* _YOUR OBJECTIVE_
Each line below that contains the word "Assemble" is to be counted; give only the final number.

THE RECORDS Start Marker

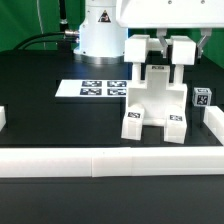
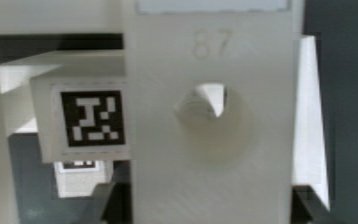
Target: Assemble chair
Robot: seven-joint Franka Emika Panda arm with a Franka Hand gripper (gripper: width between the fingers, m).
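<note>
black matte tabletop (image 1: pixel 50 120) with a green backdrop (image 1: pixel 20 20) behind it, and the arm's white base (image 1: pixel 100 30) sits at the back. the marker board (image 1: pixel 100 90) lies flat just to the exterior view's left of the chair (image 1: pixel 155 100), which stands near the middle as a partly built white block with tagged feet on the table. a low white rail (image 1: pixel 110 160) runs along the front edge, cut off at both sides. a small tagged block (image 1: pixel 200 98) sits just beside the chair on the exterior view's right. the gripper (image 1: pixel 160 57) comes down between two upright white posts on top of the chair, but its fingertips are hidden, so honestly can't tell if it's clamped on anything. the wrist view is blurry and filled by a white chair panel (image 2: pixel 211 120) with a tag (image 2: pixel 92 118).
</note>
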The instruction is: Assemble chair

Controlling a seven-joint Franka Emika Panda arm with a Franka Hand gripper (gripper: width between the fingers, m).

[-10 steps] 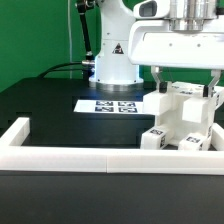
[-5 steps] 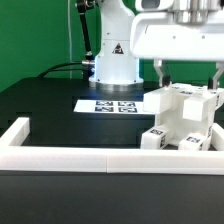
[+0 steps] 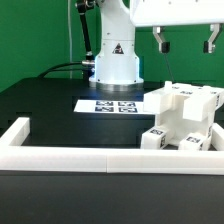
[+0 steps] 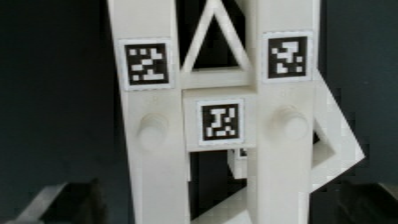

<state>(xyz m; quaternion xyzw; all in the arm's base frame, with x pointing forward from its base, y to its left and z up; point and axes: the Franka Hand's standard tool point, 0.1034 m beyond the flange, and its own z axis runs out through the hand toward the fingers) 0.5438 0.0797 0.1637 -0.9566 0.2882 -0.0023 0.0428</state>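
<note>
Resting well below parted fingers (image 3: 160, 41): chair (image 3: 185, 118).

Black surface (image 3: 45, 110): fills the middle of the exterior view, matte and dark. Marker board (image 3: 112, 104): lies flat on it near the centre, thin and white, shows a row of black-and-white tags. Long low white rail (image 3: 90, 157): runs across the front, turns back at the exterior view's left end. Green backdrop (image 3: 35, 35): stands behind, plain and even.
</note>
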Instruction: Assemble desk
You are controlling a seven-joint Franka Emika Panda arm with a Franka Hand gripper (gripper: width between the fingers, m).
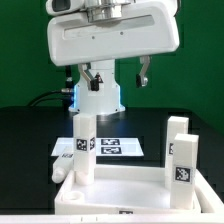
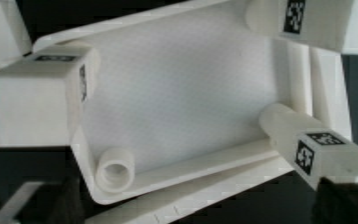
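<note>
Evenly and brightly lit from above in the exterior view, with whites near blown out on the robot base (image 1: 100, 95) and desk (image 1: 120, 190). Black table (image 1: 25, 130) matte, barely any glare. Soft and low in resolution throughout. Dimmer and greyer in the wrist view, edges blurred, tags (image 2: 311, 152) smeared.

The desk (image 1: 120, 190) lies upside down at the front of the black counter: a white rimmed tabletop panel (image 2: 176, 110) with white square-bar legs (image 1: 84, 148) standing upright from its corners, each bearing black-and-white tag stickers (image 1: 183, 173).
</note>
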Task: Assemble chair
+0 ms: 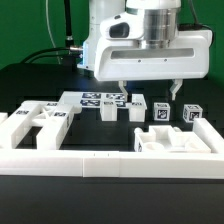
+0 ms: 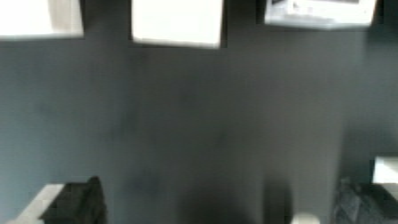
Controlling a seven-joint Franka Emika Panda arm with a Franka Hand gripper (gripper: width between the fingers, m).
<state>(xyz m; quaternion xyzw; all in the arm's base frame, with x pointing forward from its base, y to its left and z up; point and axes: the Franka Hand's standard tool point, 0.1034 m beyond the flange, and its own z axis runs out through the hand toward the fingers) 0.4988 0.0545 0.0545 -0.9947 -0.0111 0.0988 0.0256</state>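
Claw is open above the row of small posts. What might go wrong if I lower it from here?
1. The short posts stand close together, so the open claw may bump a neighbour while straddling one.
2. The marker board lies beside the row; a finger might land on it.
3. The wrist view is blurred, with white pieces only at its edge, so alignment is hard to judge.

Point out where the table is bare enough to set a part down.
Free: the table between the slotted panel and the frame piece, bordered by the rail in front and the marker board behind. Crowded: the row of posts below the open gripper.
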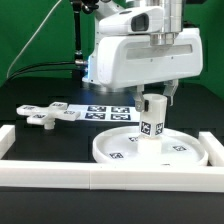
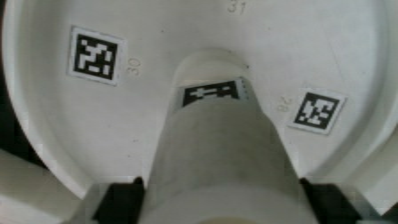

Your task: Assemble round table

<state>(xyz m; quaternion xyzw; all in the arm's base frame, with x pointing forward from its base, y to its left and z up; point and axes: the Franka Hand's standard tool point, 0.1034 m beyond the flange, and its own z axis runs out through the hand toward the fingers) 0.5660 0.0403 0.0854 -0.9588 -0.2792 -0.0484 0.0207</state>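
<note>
The large rimmed round disc (image 1: 112,153) lies on the black table at the exterior view's right. The short cylindrical post (image 1: 151,124) stands upright on the disc's middle, with tags on its side. My gripper (image 1: 153,98) comes down from above and is shut on the post's upper part. In the wrist view the post (image 2: 217,140) fills the gap between my black fingers (image 2: 118,203), with the gripper (image 2: 217,204) over the disc (image 2: 160,40). The cross-shaped foot (image 1: 46,115) lies flat at the exterior view's left, apart from the disc.
The marker board (image 1: 104,110) lies behind the disc, between it and the arm's base. A long white rail (image 1: 100,181) runs along the table's front edge, and another rail (image 1: 8,140) stands at the left.
</note>
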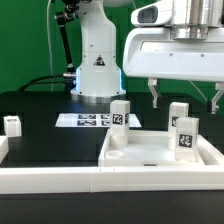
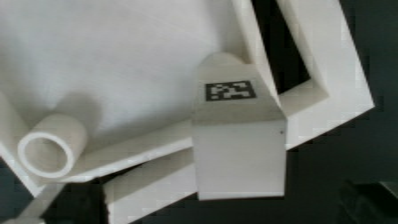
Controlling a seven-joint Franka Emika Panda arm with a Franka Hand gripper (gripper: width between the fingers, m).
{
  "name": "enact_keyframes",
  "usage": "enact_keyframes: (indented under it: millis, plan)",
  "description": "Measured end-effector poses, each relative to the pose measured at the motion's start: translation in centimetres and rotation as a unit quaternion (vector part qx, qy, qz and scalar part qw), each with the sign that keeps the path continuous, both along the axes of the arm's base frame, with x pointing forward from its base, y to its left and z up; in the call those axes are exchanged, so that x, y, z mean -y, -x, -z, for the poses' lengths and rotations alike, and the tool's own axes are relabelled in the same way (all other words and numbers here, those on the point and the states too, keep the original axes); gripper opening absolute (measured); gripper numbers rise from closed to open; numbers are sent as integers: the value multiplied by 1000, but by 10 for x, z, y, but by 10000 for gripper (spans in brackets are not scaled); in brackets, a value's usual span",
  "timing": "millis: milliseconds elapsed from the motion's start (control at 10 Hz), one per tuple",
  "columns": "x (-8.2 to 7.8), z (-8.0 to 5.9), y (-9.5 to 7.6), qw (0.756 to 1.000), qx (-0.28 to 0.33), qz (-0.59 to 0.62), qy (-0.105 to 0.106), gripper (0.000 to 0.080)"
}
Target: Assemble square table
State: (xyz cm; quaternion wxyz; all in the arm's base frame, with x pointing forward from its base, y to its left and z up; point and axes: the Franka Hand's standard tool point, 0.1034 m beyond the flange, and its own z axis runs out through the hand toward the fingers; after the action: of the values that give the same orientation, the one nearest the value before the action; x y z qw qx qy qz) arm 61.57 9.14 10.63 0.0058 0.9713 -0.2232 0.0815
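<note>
1. Broadly, black table (image 1: pixel 40 105) lies bare at nine o'clock of the tabletop (image 1: pixel 140 155); border bars (image 1: pixel 50 178) fence the near edge.
2. White rimmed tabletop sits centre-right, tagged legs (image 1: pixel 186 135) upright on it.
3. Gripper (image 1: pixel 185 95) hovers above, fingers spread, holding nothing.
</note>
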Motion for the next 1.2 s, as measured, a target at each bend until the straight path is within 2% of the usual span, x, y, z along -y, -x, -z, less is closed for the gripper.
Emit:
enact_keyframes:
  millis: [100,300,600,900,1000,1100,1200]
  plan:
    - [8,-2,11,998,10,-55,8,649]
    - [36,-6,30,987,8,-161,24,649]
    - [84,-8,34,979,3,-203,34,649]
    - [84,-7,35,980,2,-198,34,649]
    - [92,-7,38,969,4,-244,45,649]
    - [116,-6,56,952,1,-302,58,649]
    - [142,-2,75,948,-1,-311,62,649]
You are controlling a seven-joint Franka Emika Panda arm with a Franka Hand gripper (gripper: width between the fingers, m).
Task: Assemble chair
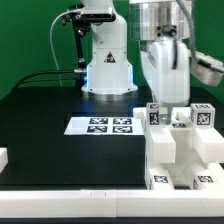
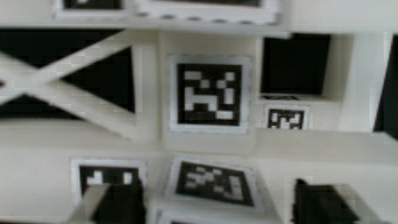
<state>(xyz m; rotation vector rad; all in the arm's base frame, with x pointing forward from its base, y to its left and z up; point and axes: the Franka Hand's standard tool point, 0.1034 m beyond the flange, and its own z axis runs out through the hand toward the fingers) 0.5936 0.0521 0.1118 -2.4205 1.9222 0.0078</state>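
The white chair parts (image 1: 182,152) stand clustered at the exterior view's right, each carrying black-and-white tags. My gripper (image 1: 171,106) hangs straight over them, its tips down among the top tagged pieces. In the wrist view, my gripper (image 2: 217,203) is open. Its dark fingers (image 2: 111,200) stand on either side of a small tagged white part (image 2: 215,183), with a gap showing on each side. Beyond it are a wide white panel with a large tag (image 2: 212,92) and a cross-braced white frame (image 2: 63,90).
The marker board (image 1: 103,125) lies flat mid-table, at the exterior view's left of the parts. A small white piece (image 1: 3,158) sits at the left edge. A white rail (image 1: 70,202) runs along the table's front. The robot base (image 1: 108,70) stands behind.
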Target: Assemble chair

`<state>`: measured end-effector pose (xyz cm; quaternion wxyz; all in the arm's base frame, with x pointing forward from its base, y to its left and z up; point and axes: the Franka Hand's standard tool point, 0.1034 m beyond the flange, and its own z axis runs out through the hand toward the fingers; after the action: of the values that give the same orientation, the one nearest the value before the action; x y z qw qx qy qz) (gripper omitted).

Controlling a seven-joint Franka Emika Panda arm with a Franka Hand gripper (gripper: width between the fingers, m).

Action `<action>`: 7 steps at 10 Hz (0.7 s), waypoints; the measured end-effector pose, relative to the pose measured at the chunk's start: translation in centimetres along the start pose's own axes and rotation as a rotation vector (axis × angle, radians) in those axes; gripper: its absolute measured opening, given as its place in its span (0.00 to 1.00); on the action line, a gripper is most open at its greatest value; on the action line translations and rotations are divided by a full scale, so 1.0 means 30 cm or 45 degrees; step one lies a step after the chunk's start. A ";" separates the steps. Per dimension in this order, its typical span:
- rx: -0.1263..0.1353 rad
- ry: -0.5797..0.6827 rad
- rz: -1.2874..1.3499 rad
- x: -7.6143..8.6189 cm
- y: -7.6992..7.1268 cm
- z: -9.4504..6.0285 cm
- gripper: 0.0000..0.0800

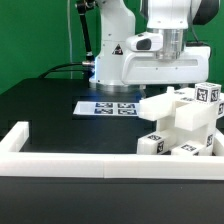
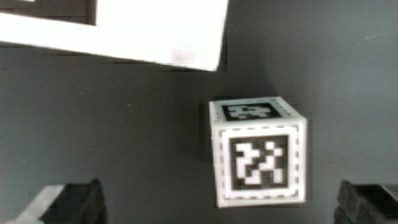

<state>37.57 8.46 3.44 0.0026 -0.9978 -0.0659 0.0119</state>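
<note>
- the robot arm (image 1: 150, 45) is seen standing at the back of a black table (image 1: 45, 110), its white body rising out of the top of the exterior view.
- the gripper (image 2: 222, 208) is shown spread wide in the wrist view: 2 dark fingertips (image 2: 63, 205) are placed at opposite sides of the picture, and nothing is pinched between them.
- a single white block of the chair (image 2: 260, 150) is pictured lying on the dark table between and just ahead of the fingertips (untouched by either), with 2 black-and-white tags carried on its faces.
- the other chair pieces (image 1: 185, 120) are seen heaped together at the exterior view's right, chunky white blocks with small square tags, resting against the white border rail (image 1: 90, 162).
- the rail is run across the front of the table and turned back at the exterior view's left.
- the marker board (image 1: 108, 106) is laid flat on the table below the arm's base; its pale corner is also caught in the wrist view, well apart from the single block.
</note>
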 end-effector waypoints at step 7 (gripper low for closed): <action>-0.015 -0.033 -0.002 -0.019 -0.031 0.059 0.81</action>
<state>36.83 9.31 1.70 -0.0041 -0.9975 -0.0667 0.0243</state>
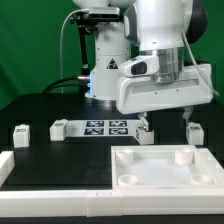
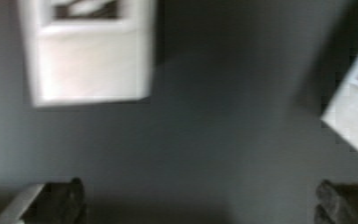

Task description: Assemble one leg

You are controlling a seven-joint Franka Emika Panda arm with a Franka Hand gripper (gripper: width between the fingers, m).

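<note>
- Small white stubby block: the leg nearest the gripper, with a black-and-white square tag on its face. Tag pattern too small to read.
- Standing on the black table, just beside the exterior view's right end of the marker board and just behind the far rim of the white tray.
- Three more of the same kind in one row on the table, all apart from each other: right leg, left-middle leg, far-left leg.
- Gripper hanging low between the leg nearest the gripper and the right leg. Jaws spread wide, nothing held.
- Cannot tell in the exterior view whether the fingertips touch either leg or hang just above; white on white there.
- Wrist view: gripper wide apart, dark fingertips only just inside the frame, bare dark table between them.
- Also in the wrist view: blurred leg, a soft white slab with its tag cropped by the frame edge.
- Edge-cut leg mostly out of frame, tilted, no tag detail legible.
- Cannot tell for certain which exterior-view leg matches which wrist-view one.
- Tray cut off by the frame edges; round corner sockets visible on three corners only.
- White L-shaped rail at the exterior view's lower left, also cropped.
- Upper arm cut off at the top of the frame.
</note>
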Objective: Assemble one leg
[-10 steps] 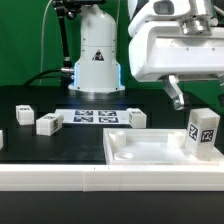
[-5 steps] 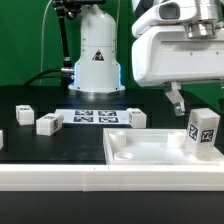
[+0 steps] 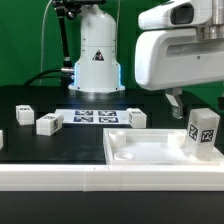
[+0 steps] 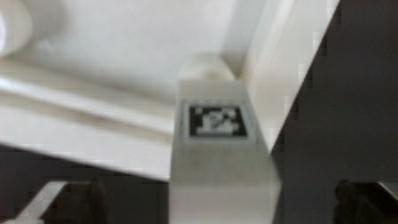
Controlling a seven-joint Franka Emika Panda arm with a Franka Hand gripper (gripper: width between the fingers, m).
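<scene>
The leg (image 3: 203, 133) stands upright on the white panel (image 3: 140, 150) at the exterior view's right. The fingers (image 3: 176, 100) hang spread above it, empty, one to each side of its vertical long axis.

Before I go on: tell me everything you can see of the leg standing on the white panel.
The leg is a small white oblong block, plastic by its look, with black-and-white square tags on the two faces shown. It stands upright on the white panel, toward the panel's end at the exterior view's right. Its base is on the panel, but I cannot tell whether it sits in a socket. The gripper hangs open a little above it, toward the exterior view's left, not touching it.
</scene>
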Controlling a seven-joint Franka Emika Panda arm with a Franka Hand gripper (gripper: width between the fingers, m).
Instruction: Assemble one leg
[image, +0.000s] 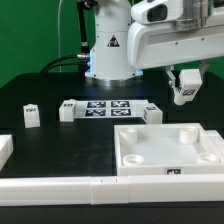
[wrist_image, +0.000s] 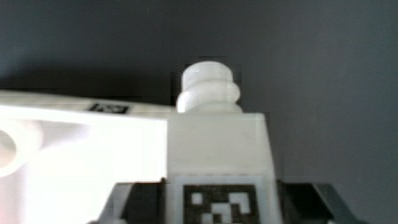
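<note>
My gripper (image: 186, 86) is shut on one leg (image: 184, 92), a small white block, and holds it in the air above the far right corner of the large white tray (image: 168, 166). In the wrist view the leg (wrist_image: 217, 140) sits between the dark fingers (wrist_image: 135, 203), its square tag facing the camera and its rounded peg pointing away. The tray's rim (wrist_image: 71, 108) lies below it to one side. Three more legs stand on the table: one (image: 30, 116) at the exterior view's left, one (image: 68, 110) and one (image: 153, 112) at the ends of the marker board.
The marker board (image: 110, 108) lies flat behind the tray. Long white bars (image: 60, 186) run along the front edge. Another white piece (image: 5, 150) sits at the far left. The robot base (image: 108, 50) stands at the back.
</note>
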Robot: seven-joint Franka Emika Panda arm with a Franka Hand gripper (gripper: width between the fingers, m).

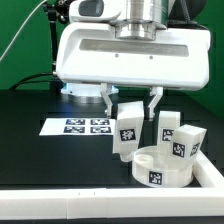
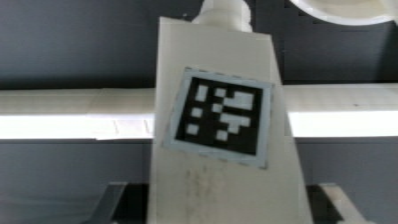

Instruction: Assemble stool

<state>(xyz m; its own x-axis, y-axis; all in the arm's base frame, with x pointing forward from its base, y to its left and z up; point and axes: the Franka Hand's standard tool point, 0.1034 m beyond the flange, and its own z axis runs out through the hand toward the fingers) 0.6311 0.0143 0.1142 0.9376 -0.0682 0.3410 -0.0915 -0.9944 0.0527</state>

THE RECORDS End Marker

* _SOLUTION FOR THIS TASK_
12